Há também uma pressão mais simples de entender: preço. Guedes e Galvão reconhecem que a educação não entra na lista de gastos essenciais das famílias brasileiras, o que empurra o valor do curso de idioma para baixo toda vez que o orçamento aperta. A pandemia funcionou como divisor de águas: mostrou que dava para aprender um idioma fora da sala de aula tradicional e colocou o CNA em um mercado digital que antes nem existia para a marca.

Nicadan Galvão está há 27 anos no CNA e hoje é diretor de marketing

Diante da concorrência de aplicativos de tradução e ensino, o CNA e a consultoria Box1824 ouviram cerca de mil pessoas (entre pais, adolescentes e jovens adultos) para entender como diferentes gerações aprendem idioma.

O levantamento expõe que, atualmente, o primeiro contato com o idioma costuma ser digital: 48% dos adolescentes e 42% dos jovens adultos começam por aplicativos e plataformas online antes de procurar uma escola. Mesmo assim, 83% concordam que, mesmo com ferramentas de inteligência artificial, professor em sala de aula e contato com outros estudantes continuam fundamentais para aprender outro idioma. 

O fator que mais explica esse aprendizado, segundo Galvão, é a desinibição, algo que nenhuma tela sozinha consegue entregar. “Por mais que você treine com uma máquina, você precisa do humano. É na hora que você fala que vai ter o sotaque, o nervosismo, o olho no olho”, afirma.

IA como apoio

É por isso que, dentro do CNA, a inteligência artificial fica no banco de apoio e não no lugar do professor. A rede utiliza IA para produzir peças publicitárias e analisar campanhas e está lançando um tutor que funciona como professor de bolso, reservado para as tarefas mais mecânicas, como fixar vocabulário e gramática. Mas Guedes trata com cautela o entusiasmo do mercado com IA.

“É uma varinha mágica. Mas dar uma varinha mágica na mão de qualquer um é perigoso”, diz. 

Para ele, o ganho de eficiência da IA ainda não aparece de forma clara no resultado financeiro, e o risco de a tecnologia virar apenas distração é real.

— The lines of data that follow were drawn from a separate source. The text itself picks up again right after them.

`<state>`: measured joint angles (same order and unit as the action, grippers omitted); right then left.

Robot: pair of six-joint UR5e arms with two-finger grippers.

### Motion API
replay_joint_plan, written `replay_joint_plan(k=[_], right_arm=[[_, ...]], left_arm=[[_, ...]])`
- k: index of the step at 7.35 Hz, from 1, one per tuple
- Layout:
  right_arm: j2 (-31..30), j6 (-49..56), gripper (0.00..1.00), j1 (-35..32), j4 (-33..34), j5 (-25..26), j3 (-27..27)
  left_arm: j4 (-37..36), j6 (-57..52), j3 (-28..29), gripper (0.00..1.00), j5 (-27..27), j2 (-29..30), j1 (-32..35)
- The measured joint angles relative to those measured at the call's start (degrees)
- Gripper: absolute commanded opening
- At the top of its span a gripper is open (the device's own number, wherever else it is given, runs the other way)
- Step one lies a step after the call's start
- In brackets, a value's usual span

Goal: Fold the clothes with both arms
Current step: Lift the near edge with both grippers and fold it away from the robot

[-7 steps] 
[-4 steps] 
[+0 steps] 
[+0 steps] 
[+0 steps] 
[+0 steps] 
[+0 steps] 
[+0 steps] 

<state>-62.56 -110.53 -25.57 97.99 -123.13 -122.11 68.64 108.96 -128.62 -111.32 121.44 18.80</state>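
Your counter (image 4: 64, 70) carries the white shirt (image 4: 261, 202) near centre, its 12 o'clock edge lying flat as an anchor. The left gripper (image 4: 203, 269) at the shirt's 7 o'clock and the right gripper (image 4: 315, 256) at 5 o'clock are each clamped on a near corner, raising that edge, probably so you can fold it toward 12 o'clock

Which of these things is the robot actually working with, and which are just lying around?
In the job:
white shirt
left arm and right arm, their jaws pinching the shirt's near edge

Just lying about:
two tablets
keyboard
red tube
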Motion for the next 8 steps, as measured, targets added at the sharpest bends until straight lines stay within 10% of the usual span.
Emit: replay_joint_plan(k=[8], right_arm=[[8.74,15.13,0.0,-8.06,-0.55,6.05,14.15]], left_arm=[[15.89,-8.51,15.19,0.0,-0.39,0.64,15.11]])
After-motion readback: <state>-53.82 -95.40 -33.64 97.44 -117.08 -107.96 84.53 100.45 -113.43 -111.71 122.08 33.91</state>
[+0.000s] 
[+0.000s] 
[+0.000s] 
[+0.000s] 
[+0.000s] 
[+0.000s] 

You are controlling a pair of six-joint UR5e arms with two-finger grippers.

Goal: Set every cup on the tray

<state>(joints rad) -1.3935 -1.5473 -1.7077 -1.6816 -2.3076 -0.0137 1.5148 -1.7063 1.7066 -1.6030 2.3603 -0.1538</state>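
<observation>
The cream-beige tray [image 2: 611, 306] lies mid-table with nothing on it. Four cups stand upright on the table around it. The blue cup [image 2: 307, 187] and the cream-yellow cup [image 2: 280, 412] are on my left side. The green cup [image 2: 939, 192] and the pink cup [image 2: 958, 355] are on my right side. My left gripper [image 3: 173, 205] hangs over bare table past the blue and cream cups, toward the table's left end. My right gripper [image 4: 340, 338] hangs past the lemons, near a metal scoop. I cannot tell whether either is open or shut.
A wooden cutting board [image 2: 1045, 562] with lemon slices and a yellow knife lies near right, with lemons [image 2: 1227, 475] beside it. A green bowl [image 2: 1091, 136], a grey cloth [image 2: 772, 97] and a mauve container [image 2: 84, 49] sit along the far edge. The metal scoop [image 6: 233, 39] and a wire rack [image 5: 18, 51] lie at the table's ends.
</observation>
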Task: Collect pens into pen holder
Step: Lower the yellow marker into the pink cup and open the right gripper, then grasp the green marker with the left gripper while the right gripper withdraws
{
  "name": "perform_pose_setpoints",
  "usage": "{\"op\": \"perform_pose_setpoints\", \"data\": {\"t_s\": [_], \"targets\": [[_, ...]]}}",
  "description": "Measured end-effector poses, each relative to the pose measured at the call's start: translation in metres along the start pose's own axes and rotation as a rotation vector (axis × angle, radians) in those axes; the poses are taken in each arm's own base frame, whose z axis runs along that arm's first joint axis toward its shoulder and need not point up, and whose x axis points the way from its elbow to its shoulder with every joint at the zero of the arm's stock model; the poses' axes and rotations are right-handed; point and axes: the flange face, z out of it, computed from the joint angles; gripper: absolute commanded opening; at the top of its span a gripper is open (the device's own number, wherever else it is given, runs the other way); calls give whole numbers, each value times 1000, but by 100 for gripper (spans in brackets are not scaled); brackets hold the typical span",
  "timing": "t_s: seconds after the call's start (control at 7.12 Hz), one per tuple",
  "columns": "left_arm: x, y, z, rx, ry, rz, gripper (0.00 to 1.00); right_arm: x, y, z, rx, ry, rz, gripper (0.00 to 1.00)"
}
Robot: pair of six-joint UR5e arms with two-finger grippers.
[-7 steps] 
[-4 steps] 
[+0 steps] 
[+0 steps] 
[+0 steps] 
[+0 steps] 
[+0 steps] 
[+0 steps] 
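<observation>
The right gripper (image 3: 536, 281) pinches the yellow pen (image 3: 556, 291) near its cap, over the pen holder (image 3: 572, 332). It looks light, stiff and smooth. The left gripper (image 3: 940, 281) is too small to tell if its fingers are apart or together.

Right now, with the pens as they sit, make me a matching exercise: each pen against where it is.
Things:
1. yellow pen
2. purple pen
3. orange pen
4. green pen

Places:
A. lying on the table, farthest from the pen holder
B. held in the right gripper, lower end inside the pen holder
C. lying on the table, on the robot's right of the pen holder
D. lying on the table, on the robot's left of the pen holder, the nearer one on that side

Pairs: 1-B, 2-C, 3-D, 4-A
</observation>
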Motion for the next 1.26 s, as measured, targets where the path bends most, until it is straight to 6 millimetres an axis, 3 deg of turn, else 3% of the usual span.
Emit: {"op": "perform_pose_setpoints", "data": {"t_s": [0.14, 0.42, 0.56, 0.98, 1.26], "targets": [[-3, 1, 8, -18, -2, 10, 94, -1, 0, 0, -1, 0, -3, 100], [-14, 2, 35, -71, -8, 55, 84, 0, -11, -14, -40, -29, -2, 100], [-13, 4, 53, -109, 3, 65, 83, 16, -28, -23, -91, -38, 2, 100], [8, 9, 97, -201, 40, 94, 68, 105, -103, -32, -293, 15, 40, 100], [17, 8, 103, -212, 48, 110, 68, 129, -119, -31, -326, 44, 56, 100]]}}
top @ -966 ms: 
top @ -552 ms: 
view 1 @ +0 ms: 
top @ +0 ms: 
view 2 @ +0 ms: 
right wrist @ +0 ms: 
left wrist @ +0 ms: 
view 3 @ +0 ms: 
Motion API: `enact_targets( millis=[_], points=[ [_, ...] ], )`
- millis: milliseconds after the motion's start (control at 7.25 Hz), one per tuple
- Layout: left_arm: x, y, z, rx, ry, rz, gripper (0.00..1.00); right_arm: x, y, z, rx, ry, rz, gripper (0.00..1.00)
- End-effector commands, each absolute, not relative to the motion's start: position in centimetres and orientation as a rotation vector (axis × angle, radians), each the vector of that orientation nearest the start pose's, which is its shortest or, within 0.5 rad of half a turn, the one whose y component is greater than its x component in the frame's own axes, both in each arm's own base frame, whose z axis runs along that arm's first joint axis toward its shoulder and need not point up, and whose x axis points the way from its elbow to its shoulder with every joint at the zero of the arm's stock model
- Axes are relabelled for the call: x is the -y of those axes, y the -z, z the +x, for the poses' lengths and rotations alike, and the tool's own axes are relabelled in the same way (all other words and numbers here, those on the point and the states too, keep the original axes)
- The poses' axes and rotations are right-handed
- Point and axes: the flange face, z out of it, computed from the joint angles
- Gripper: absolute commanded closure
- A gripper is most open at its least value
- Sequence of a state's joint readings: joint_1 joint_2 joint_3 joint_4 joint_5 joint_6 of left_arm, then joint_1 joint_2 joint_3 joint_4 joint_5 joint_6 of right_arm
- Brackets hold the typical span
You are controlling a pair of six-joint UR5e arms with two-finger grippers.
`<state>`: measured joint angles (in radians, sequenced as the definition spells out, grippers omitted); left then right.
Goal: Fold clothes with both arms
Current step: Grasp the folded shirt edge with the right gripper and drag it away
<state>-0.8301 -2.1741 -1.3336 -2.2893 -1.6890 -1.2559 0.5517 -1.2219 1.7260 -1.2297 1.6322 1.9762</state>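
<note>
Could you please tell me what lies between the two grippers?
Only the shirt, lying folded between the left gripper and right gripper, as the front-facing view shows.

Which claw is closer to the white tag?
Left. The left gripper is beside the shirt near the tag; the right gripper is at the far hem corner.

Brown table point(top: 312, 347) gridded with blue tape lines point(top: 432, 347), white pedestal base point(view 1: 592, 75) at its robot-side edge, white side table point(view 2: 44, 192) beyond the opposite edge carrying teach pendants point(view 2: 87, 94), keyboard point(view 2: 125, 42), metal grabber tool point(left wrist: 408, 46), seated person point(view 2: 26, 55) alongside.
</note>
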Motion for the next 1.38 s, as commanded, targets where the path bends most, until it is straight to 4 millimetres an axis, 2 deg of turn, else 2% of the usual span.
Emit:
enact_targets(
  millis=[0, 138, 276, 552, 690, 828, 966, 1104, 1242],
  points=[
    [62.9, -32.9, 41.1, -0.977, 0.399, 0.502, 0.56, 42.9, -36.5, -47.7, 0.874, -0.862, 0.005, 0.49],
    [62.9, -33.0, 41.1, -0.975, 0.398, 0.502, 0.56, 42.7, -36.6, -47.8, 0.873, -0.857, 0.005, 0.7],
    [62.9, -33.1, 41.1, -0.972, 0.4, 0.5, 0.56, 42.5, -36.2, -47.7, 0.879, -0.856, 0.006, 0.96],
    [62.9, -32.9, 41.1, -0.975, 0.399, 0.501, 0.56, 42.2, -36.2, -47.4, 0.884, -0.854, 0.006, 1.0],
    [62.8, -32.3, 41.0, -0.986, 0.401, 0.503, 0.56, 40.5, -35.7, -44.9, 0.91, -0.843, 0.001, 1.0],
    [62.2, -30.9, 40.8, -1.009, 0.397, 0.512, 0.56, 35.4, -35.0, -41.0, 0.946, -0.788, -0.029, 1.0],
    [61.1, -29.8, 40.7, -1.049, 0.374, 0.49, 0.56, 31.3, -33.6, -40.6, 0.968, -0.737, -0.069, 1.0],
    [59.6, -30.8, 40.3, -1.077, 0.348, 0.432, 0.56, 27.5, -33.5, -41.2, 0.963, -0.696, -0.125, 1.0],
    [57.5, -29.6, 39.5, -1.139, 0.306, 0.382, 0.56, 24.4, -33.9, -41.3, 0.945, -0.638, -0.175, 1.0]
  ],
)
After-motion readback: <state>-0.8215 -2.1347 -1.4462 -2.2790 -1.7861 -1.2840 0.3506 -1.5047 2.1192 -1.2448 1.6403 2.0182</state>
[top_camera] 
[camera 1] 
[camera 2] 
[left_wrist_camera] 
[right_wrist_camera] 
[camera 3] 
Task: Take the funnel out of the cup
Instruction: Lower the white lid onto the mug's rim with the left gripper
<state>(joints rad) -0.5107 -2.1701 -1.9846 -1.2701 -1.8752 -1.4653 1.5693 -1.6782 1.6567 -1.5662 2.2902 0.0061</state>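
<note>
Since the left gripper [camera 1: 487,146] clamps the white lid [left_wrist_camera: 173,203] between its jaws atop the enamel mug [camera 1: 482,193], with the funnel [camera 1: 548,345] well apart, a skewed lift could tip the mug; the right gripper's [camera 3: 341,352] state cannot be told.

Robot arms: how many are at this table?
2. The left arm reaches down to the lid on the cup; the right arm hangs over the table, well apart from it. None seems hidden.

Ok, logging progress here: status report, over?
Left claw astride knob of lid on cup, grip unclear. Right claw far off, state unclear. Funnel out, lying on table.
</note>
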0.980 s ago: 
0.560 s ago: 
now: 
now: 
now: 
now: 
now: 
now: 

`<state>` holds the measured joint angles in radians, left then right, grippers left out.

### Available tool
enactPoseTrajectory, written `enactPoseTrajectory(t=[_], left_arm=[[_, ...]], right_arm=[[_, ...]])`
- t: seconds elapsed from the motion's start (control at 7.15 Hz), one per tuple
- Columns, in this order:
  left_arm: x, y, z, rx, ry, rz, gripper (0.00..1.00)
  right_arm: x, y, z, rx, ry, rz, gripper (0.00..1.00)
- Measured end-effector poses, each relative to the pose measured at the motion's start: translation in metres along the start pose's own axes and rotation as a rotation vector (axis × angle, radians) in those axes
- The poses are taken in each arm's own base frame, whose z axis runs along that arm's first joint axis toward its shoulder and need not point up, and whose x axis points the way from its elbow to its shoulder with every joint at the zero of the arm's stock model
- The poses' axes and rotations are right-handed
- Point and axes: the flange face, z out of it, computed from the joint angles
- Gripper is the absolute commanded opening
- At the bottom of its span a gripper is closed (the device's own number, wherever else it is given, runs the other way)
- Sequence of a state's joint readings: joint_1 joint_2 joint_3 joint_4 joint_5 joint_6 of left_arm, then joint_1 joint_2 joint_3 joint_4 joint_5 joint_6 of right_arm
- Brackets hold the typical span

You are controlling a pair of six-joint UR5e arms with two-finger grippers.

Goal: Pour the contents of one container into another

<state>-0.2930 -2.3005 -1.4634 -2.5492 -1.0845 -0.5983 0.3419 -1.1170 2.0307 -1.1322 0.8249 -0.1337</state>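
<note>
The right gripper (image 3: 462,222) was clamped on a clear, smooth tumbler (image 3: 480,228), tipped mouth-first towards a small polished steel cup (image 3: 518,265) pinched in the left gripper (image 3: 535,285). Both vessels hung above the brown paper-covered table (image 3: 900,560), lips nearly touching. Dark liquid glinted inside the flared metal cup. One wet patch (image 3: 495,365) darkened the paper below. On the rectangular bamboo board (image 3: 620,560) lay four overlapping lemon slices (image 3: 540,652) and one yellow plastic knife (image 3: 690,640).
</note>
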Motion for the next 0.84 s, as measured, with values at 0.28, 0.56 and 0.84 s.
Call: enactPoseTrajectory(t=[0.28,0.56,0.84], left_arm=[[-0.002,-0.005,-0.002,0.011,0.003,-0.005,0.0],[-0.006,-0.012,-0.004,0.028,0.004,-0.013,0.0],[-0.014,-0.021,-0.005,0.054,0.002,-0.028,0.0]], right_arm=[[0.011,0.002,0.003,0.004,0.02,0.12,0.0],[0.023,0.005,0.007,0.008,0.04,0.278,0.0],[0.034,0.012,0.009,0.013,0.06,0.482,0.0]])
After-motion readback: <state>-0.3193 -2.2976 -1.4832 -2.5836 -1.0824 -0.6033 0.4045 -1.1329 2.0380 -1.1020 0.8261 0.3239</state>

A marca que virou lifestyle

Mas essa cautela não significa parar de inovar. O CNA criou uma sala ambientada com personagens da Disney e construiu o maior mapa de uma marca brasileira dentro do Fortnite, um dos jogos mais populares do mundo: o Game Exchange, que simula um intercâmbio para quem não pode viajar. 

Sala de aula do CNA ambientada com personagens da Disney, parte da aposta em imersão (CNA/Divulgação)

A lógica, segundo os executivos, é ensinar o idioma pelo caminho que cada geração já escolheu para aprender qualquer outra coisa da vida.

Depois de mais de cinco décadas vendendo aulas de inglês, o CNA aposta que seu próximo capítulo não é apenas ensinar um idioma, mas transformá-lo na porta de entrada para um repertório amplo de competências, em um mercado de trabalho que muda mais rápido do que qualquer sala de aula.